Ylan Mui of the Washington Post: "Treasury secretary nominee Steven T. Mnuchin defended his ties to offshore business entities and his management of a controversial California bank during a testy confirmation hearing on Thursday.... The hearing began with a sharply combative tone before Mnuchin even started speaking — an unusual departure for what is typically a staid and wonkish committee.... At several points during his hearing, Mnuchin appeared stung by the sharp questioning from lawmakers." CW: He was expecting questions more along the lines of, "Am I pronouncing your name right, Mr. Munchkin?" and "Which are cuter? Kittens or puppies?" (Also linked yesterday afternoon.)

Paul Waldman: "Donald Trump’s cabinet brings with it a combination of ethical problems, inexperience, hostility to the missions of the departments its members are being called to lead, and plain old ignorance that is simply unprecedented. This is shaping up to be nothing less than the worst cabinet in American history.... One can only imagine the damage they’re going to do." -- CW (Also linked yesterday afternoon.)

Trump Outsources Draconian Budget Plans to Heritage Foundation. Alexander Bolton of the Hill: "Staffers for the Trump transition team have been meeting with career staff at the White House ahead of Friday’s presidential inauguration to outline their plans for shrinking the federal bureaucracy, The Hill has learned. The changes they propose are dramatic.... Overall, the blueprint being used by Trump’s team would reduce federal spending by $10.5 trillion over 10 years. The proposed cuts hew closely to a blueprint published last year by the conservative Heritage Foundation, a think tank that has helped staff the Trump transition." -- CW (Also linked yesterday afternoon.)

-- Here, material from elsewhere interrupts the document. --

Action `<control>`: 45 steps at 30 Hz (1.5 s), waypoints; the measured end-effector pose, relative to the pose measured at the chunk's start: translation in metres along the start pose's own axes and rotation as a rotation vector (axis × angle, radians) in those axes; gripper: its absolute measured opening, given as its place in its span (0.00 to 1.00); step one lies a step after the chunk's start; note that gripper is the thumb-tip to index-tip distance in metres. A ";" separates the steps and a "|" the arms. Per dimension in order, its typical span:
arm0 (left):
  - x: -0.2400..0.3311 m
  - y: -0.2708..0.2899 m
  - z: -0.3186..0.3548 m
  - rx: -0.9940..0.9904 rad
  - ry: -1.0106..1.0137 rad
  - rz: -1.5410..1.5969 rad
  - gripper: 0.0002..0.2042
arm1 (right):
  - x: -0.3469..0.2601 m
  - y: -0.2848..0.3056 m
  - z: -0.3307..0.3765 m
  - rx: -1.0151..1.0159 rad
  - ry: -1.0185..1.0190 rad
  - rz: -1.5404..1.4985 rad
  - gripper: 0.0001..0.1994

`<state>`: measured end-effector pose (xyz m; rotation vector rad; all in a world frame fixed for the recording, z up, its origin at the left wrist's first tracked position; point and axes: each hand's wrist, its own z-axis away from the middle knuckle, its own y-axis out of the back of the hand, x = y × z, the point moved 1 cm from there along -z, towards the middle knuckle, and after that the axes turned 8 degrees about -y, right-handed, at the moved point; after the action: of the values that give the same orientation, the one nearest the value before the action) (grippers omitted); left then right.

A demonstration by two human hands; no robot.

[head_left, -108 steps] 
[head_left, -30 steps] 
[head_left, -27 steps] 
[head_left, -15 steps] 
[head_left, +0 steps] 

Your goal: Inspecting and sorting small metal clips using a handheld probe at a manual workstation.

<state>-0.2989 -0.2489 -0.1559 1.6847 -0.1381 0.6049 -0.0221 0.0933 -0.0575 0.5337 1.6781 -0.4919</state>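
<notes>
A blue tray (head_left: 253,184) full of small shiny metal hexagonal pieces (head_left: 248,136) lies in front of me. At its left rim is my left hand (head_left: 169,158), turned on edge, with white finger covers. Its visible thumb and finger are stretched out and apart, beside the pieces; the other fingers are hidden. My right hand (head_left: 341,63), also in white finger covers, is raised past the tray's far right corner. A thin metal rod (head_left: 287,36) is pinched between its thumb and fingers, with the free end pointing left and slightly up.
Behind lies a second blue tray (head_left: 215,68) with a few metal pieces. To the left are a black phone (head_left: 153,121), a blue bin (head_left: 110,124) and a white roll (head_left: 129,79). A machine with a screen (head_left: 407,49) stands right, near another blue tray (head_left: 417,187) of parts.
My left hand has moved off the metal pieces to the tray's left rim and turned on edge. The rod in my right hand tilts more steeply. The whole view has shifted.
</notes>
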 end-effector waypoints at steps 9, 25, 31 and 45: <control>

Emily Heil of the Washington Post: "Organizers of a glitzy inaugural ball for military veterans canceled the event late Wednesday, citing 'security reasons and events beyond our control,' according to its website. But what led to the unraveling of the Veterans Making America Great Again gala, which was slated for Friday night, is a bit murkier. The soiree was being put together by Florida businessman Luis Quinonez, a member of ... Donald Trump’s Hispanic Advisory Council. Quinonez’s name had been mentioned as a top candidate for the post of veterans affairs secretary, though he ultimately withdrew his name, citing health problems. (According to the Military Times, Quinonez had also been in a legal dispute over child-support payments that could have clouded his confirmation process.) A source with knowledge of how the ball fell apart says financial issues were its downfall." -- CW 

John Cox, et al., of the Washington Post: Early this morning, protesters & Trump supporters were already clashing on the National Mall as police struggled to separate them. ...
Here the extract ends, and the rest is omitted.